In the 16S rRNA sequencing dataset of T. molitor, members of the genera Chryseobacterium and Enterobacter were detected, although they did not show marked changes in relative abundance across dietary treatments, whereas Brevibacterium was not detected at the genus level. This apparent discrepancy between isolation and metabarcoding results likely reflects differences in experimental duration, as isolation was performed on a colony supplemented with PU over multiple generations, whereas microbiota profiling was based on short-term feeding treatments.
Notably, taxa previously reported as plastic-associated based on comparisons limited to plastic-fed and control-fed insects were, in our data, primarily associated with starvation rather than with plastic exposure per se, as illustrated by Brevibacterium and members of the Klebsiella–Enterobacter group [34,36], as well as Stenotrophomonas [37].

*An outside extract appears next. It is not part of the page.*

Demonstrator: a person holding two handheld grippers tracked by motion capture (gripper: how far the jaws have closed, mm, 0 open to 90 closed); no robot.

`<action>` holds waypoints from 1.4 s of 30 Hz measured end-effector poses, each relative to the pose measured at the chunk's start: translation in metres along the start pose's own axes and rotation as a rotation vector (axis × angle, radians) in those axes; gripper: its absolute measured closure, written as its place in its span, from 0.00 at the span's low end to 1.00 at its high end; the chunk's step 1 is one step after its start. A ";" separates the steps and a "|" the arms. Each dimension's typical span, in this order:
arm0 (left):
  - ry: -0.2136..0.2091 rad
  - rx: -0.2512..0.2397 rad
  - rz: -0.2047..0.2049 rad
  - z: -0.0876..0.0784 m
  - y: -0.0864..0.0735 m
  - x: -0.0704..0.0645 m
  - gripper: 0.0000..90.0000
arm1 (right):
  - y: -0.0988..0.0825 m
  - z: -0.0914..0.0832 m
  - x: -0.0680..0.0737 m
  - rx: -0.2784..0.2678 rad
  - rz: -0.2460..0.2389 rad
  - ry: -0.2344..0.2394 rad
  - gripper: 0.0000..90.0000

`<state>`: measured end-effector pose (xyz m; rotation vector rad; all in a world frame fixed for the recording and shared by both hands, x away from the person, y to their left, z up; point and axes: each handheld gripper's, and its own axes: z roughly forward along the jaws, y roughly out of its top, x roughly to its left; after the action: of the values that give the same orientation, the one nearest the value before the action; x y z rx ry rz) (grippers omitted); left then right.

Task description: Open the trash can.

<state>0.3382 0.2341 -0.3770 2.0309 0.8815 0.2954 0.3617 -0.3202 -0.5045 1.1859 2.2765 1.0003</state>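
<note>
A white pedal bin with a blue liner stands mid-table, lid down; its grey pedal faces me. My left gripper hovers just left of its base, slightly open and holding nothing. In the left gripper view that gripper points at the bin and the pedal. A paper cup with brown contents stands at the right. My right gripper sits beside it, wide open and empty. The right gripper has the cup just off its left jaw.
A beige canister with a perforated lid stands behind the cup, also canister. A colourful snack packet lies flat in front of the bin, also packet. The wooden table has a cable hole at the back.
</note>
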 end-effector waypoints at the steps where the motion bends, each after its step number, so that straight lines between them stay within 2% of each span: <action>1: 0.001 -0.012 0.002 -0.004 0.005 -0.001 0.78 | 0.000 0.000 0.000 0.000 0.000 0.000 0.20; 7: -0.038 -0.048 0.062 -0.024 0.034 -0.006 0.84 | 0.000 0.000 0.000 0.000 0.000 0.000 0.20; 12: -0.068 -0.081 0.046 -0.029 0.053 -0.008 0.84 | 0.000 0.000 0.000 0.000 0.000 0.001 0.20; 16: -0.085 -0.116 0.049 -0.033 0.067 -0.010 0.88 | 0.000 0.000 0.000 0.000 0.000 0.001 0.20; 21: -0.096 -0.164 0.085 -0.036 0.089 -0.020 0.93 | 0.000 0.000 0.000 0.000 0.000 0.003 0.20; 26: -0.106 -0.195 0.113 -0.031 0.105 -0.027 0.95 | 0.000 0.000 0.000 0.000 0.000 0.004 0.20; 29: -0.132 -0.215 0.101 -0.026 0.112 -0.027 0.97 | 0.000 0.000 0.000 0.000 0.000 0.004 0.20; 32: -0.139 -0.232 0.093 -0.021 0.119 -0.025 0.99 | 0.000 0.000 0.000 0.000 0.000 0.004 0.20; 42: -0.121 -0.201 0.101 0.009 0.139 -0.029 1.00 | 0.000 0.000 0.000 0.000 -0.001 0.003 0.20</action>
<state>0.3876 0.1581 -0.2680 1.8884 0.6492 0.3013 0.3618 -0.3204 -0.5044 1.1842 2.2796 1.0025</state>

Taken together, these findings indicate that isolation-based approaches and microbiota analyses are conceptually complementary but methodologically constrained in similar ways, and that the integration of rigorous controls is essential to improve the robustness of candidate identification in studies of plastic-microbe interactions.
5. Conclusions
Our results demonstrate that microbial enrichment patterns observed under plastic-only diets cannot be interpreted independently of nutritional context. By explicitly comparing plastic feeding and starvation across two insect models, we show that several bacterial taxa frequently proposed as candidates for plastic degradation primarily respond to severe nutrient limitation rather than to the presence of the polymer itself. These responses are host- and condition-dependent, underscoring that microbial enrichment does not constitute sufficient evidence for functional involvement in polymer alteration. Together, our findings highlight the necessity of systematically integrating starvation and nutritional controls into experimental designs, and of evaluating candidate plastic-associated microorganisms on a case-by-case basis using complementary functional approaches.